Work to be completed: Return each line of the listing that follows in which the string "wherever" can be found.
**** Entries provided
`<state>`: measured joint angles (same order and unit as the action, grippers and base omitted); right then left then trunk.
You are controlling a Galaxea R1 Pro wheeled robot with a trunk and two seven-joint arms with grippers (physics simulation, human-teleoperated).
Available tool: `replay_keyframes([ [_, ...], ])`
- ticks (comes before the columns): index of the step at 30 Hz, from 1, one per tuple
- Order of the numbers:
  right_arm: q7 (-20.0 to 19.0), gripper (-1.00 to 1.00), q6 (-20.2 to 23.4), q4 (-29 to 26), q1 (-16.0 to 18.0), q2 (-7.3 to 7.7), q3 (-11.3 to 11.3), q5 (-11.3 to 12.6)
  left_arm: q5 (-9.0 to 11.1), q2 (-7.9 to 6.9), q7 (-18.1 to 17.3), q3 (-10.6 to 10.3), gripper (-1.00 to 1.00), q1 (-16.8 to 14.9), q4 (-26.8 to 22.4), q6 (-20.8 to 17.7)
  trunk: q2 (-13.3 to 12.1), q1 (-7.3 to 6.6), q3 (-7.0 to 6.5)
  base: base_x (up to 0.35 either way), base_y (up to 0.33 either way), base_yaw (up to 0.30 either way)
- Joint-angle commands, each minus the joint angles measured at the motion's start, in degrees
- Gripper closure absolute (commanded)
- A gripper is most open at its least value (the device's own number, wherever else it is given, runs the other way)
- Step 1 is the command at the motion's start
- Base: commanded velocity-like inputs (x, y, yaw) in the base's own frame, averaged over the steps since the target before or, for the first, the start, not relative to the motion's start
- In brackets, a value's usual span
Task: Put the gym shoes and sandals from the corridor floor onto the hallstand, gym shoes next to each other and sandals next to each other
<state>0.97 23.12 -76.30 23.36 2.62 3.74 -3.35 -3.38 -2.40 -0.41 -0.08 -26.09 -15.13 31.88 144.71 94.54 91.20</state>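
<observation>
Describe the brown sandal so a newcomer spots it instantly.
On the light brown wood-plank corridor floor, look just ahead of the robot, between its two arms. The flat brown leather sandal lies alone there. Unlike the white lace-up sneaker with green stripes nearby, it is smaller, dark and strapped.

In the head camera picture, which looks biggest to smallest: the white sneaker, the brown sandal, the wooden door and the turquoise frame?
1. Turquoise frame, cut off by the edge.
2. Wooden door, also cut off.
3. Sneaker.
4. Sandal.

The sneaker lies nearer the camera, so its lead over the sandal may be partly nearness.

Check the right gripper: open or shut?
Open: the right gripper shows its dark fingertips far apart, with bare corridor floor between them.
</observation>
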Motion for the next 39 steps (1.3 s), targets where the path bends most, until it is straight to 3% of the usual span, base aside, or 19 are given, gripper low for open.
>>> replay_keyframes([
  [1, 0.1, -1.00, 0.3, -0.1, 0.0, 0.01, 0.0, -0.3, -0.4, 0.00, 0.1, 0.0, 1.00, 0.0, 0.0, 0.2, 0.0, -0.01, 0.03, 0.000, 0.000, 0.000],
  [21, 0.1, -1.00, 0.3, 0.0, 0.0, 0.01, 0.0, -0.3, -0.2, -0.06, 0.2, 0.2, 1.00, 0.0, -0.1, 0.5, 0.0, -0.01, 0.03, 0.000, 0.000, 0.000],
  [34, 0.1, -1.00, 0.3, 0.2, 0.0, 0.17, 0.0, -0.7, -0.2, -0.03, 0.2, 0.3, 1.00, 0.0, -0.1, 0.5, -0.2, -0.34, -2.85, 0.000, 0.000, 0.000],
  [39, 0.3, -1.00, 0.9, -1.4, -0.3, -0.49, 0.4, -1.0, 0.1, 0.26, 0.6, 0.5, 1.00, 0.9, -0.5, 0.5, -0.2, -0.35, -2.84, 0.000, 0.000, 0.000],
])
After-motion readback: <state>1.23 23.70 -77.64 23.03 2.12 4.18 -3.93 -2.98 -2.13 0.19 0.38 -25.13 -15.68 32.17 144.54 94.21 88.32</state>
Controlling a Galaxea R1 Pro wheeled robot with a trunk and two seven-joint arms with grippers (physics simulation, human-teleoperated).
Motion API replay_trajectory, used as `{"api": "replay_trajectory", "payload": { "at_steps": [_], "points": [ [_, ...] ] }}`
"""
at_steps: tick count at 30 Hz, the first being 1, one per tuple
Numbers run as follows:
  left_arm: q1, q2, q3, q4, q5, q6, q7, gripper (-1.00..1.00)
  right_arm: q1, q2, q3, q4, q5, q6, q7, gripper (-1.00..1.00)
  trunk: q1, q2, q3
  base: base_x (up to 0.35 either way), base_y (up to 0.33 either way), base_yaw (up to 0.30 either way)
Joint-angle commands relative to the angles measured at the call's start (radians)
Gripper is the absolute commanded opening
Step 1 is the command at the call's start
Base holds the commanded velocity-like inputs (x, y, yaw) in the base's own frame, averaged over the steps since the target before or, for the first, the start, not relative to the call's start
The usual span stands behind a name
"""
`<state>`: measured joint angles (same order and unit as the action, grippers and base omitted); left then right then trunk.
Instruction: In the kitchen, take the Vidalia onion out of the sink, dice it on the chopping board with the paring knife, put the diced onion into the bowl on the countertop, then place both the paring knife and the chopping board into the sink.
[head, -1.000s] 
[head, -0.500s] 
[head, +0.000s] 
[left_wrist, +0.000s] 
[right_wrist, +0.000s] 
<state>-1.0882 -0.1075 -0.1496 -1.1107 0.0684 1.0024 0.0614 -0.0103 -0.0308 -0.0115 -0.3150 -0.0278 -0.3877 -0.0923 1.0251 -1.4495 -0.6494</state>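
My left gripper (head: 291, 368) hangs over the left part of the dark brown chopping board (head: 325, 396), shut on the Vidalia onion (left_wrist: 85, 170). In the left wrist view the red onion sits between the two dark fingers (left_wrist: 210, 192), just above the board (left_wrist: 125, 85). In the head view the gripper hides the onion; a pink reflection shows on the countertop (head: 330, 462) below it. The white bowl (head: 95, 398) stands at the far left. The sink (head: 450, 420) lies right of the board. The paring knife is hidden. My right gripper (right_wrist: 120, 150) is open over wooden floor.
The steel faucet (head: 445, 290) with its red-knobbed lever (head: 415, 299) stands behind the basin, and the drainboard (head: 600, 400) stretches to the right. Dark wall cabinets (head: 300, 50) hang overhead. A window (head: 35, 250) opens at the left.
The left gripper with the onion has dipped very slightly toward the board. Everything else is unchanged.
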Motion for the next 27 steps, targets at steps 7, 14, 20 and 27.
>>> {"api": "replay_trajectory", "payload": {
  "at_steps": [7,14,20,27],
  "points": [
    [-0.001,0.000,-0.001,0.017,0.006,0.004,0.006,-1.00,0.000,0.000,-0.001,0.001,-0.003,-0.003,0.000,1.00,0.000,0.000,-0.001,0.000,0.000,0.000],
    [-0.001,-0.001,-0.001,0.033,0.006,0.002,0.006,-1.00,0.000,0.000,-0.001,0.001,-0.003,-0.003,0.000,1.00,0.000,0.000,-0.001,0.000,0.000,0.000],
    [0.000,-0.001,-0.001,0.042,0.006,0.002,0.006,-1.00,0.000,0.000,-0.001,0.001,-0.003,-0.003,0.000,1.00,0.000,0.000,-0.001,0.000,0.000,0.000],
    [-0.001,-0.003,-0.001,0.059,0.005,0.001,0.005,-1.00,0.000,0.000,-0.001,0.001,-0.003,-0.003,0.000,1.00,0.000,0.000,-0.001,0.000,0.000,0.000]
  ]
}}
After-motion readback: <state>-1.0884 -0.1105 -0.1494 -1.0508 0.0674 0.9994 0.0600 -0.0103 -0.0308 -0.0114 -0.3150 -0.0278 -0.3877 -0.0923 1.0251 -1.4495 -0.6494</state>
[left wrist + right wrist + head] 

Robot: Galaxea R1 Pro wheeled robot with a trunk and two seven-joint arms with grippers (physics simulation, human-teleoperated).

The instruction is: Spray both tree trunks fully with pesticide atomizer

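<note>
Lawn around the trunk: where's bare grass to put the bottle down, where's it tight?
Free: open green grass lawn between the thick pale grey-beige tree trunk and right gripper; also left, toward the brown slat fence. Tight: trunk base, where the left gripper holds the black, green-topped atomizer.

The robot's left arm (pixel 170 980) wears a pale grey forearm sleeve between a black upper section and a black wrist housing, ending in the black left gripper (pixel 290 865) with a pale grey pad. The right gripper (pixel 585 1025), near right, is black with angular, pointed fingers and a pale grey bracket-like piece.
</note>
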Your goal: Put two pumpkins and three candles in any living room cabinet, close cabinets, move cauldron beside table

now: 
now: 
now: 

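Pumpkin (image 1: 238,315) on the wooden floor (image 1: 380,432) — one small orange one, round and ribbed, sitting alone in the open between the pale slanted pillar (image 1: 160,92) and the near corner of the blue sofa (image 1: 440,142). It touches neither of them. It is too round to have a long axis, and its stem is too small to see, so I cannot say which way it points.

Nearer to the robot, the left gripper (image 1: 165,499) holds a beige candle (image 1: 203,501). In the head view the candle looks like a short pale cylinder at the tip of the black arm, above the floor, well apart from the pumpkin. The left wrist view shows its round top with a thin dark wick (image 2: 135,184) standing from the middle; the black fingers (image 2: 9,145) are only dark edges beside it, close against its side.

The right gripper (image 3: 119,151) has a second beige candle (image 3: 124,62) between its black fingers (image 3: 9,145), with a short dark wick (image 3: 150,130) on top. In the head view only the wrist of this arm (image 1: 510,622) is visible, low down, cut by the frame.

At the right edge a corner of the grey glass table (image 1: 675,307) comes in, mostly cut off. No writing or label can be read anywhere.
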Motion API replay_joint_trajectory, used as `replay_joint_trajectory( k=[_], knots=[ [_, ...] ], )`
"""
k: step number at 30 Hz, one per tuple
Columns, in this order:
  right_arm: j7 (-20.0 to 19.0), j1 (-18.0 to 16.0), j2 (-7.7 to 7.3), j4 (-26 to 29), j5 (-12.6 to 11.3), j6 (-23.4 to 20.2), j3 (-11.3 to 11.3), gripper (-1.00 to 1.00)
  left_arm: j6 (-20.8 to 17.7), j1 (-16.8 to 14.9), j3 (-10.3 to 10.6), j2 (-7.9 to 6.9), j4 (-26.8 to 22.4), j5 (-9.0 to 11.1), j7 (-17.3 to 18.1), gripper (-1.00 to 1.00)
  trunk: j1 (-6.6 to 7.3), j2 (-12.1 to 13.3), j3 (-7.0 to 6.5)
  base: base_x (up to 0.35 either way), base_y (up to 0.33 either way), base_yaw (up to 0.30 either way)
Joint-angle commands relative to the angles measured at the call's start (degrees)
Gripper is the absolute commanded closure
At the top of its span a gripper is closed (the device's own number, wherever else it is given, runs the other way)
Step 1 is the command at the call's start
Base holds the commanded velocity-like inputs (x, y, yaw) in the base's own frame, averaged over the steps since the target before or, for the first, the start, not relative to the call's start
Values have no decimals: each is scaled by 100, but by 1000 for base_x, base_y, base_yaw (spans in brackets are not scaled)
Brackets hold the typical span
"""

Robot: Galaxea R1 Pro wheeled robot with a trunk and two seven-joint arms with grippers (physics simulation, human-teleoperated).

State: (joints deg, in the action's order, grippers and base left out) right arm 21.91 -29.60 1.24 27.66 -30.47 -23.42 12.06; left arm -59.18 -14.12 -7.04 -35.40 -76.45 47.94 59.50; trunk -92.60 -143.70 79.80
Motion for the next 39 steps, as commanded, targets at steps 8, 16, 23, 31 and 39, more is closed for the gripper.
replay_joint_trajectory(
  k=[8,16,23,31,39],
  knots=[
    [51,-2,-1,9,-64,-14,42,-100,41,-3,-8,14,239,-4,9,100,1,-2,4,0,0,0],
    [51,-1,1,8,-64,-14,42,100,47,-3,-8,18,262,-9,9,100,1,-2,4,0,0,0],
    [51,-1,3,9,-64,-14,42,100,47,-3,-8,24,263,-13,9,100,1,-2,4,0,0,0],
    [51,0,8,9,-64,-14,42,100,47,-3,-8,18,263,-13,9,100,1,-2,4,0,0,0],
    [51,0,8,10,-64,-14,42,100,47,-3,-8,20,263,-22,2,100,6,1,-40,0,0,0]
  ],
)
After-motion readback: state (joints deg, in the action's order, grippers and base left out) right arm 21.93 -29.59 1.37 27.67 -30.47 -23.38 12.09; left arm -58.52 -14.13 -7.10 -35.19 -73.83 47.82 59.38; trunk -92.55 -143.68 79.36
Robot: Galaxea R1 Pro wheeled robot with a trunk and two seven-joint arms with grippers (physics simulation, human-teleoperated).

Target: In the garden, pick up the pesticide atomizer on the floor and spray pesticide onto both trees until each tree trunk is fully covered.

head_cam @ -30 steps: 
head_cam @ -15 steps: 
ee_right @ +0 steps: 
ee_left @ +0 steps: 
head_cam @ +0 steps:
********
Reply to the exercise:
- A gripper is most open at its least value (the device's own number, wherever else it is given, runs the other way)
At the top of its span a gripper is closed (the device's own number, wherever else it is given, runs the other way)

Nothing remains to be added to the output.